The common issues findings of fact demonstrate that evidence from medical experts factored heavily in the determinations of the Commission—see findings 1, 25, 26, 27, 28, 29, 30, 32, 33, 34, 35, 36, 37, 38, 39, 40, 41, 42, 43, and 44—the Commission simply gave the testimony of certain of Defendant's medical experts greater weight. It was the province of the Commission to determine the credibility of, and the weight to be given to, the various expert witnesses, including the medical experts. Wise, 231 N.C. App. at 164, 752 S.E.2d at 175-76.
Because Plaintiffs had "the burden of proving [their claims] by . . . a `preponderance of the evidence[.]'" they were required to "present credible evidence of [sufficient asbestos] exposure[.]" Id. We hold that the Commission properly relied on both medical and non-medical evidence—expert and lay—when considering the issue of causation in this matter. Plaintiffs' refusal to agree to certain more accurate medical procedures was also proper to consider. Id. Plaintiffs' argument is without merit.
3. Extrapolating the Evidence
As part of the section challenging certain findings of fact, Plaintiffs include the following two sentence argument: "[T]he Commission is attempting to use lung tissue samples from some workers to determine the amount of asbestos in the lungs of all [Plaintiffs]. That is speculation and there was no evidence of the relevance of the lung pathology to other workers." We hold the results of the lung tissue analyses of the deceased Plaintiffs were a proper factor for the Commission to consider, and were relevant to the Commission's decision. Plaintiffs' brief includes testimony from multiple witnesses contending that exposure to asbestos in the curing department was worse than anywhere else in the plant. Plaintiffs argue on appeal that "[t]he condition of the insulation was especially bad in the curing department." In finding 32, the Commission determined: "Pathological examination of lung tissue is a definitive method of determining whether an individual has an asbestos-related disease." In finding 37, the Commission found that Plaintiff Hinson worked in the factory
for 32 years, mainly in the curing department. The curing department had the highest concentration of insulated piping in the factory, with much of it at floor level or in exposed trenches. According to decedent Hinson, he was also exposed to significant asbestos dust from using a band saw to cut large asbestos gaskets. If [P]laintiffs' arguments are correct, decedent Hinson would have been exposed to a significant amount of airborne asbestos. . . . . Dr. Craig Hart at York pathology performed [P]laintiff Hinson's lung autopsy. Dr. Hart found no evidence of asbestos bodies or fibrosis, but did see evidence of smoking. The tissue was sent to Dr. Oury, who examined the sample and confirmed Dr. Hart's conclusions. Although it was not required for diagnostic purposes due to the lack of fibrosis, a fiber count analysis was done by Dr. Oury upon [D]efendant's request. The fiber count analysis found 5 asbestos bodies per gram, which is a level well below that seen in individuals with asbestosis and in the range of control individuals with no history of asbestos exposure.

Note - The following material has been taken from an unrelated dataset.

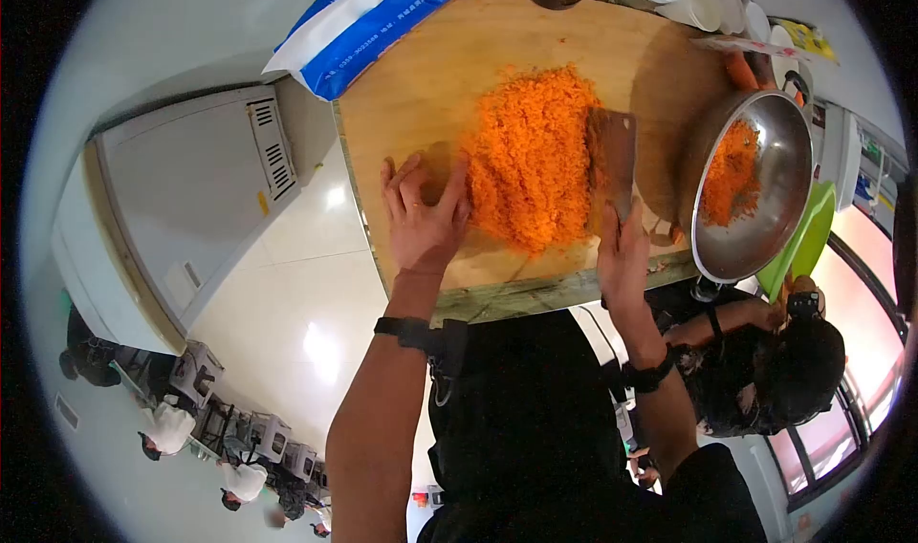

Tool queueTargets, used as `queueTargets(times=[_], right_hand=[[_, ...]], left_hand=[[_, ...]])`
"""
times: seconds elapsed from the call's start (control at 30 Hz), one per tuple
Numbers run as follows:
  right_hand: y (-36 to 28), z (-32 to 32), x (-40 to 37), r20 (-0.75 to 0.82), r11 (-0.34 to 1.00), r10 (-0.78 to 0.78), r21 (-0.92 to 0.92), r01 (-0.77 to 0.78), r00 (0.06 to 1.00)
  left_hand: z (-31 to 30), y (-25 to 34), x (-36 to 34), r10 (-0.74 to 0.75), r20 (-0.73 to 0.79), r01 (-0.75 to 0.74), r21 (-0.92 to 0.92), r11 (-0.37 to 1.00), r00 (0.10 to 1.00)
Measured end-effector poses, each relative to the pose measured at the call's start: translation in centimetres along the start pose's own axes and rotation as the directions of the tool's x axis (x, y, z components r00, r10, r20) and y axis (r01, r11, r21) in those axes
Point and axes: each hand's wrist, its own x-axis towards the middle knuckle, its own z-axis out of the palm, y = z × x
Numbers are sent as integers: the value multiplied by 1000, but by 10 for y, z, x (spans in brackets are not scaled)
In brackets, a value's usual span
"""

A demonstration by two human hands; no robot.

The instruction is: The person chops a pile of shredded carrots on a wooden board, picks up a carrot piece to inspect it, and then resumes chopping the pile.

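A big heap of finely chopped carrot lies on the wooden board in front of me. My right hand grips a cleaver by its handle. The blade stands along the heap's right side, with orange bits stuck to it. At the heap's left edge, my left hand rests with its fingers spread on the board, the thumb side touching the carrot. To the right sits a metal pan with more chopped carrot in it.
A blue and white bag lies at the board's far left corner. White cups and jars line the back edge. A green tray is beyond the pan. Close on my right stands another person. A white cabinet is at left.
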Motion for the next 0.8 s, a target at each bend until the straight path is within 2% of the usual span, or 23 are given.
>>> queueTargets(times=[0.03, 0.07, 0.1, 0.17, 0.2, 0.27, 0.37, 0.5, 0.57, 0.6, 0.67, 0.7, 0.77, 0.8], right_hand=[[-5, 4, 6, -47, 998, 40, -47, -42, 998], [-6, 3, 9, -47, 999, -37, -8, 37, 998], [-8, -4, 4, -48, 1000, -30, -8, 29, 998], [-17, -22, -2, 37, 992, 106, 62, -108, 994], [-14, -24, -3, 40, 994, 95, 59, -97, 995], [-5, -30, -12, -17, 982, 182, 47, -181, 983], [15, -3, 0, -59, 993, 115, 43, -113, 992], [16, -5, -1, -74, 999, 19, 42, -16, 997], [9, -17, -6, 13, 962, 270, -37, -270, 963], [10, -15, -3, 12, 965, 261, -37, -261, 965], [24, -7, -10, -54, 1000, 3, -1, -3, 999], [41, 2, -8, -52, 1000, 11, -7, -11, 999], [70, 27, 12, -176, 951, 28, 307, 28, 984], [44, 8, 19, 48, 869, 216, 446, -214, 975]], left_hand=[[0, 0, 0, 1, -1, -1, 3, 1000, 1000], [-1, -1, 1, 0, -2, 0, -1, 1000, 1000], [-2, 0, -1, 1, 4, -1, -13, 1000, 1000], [1, 2, 1, -1, -5, 1, -2, 1000, 1000], [2, 1, 1, -15, -9, 15, 19, 1000, 1000], [1, 1, -2, -17, 1, 17, 5, 1000, 1000], [2, 0, 0, -4, -22, 4, 4, 1000, 1000], [-2, 0, 1, 4, -10, -4, -9, 1000, 1000], [-2, 1, 1, 5, -19, -5, -20, 1000, 1000], [0, 0, 2, -4, -29, 3, -26, 1000, 1000], [2, -5, 0, 9, -30, -9, -25, 1000, 1000], [3, -4, -1, 26, -37, -28, -28, 999, 999], [1, -1, 0, 16, -28, -17, -33, 999, 999], [-1, -1, 0, 6, -22, -7, -31, 999, 1000]])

Despite Plaintiffs' arguments and evidence suggesting Plaintiff Hinson should have been exposed to more airborne asbestos than Plaintiffs who worked in other areas of the factory, Plaintiff Hinson's lung pathology demonstrated that not only did he not have asbestosis, his exposure to asbestos was at "a level well below that seen in individuals with asbestosis and in the range of control individuals with no history of asbestos exposure." This evidence was relevant to the Commission's decision regarding the overall levels of airborne asbestos in the factory, and properly considered for that purpose.
Plaintiffs also argue that they were exposed to significant levels of asbestos in other areas of the factory. Plaintiffs claim that the asbestos insulation in the plant that "was in a damaged, deteriorated and [ ] dangerous condition" was "located in the work areas of the employees including the [P]laintiffs herein." One of Plaintiffs' witnesses testified that "the insulation was torn off, beaten off, and looked ragged[,]" and "that this condition was consistent throughout the plant." Plaintiffs agree in their brief that "[t]he poor condition of the asbestos insulation was not restricted to a single area but was consistent throughout the plant." In addition, Plaintiffs argue they were exposed to airborne asbestos fibers throughout the plant due to the use of talc contaminated with chrysotile asbestos; and the removal, replacement, and repair of gaskets and brakes that contained chrysotile asbestos. Plaintiffs argued to the Commission that the factory was "a very dusty plant" and that any plaintiff who worked throughout the factory "would have been in each of these departments and subject to the same type of exposures [as] everyone else."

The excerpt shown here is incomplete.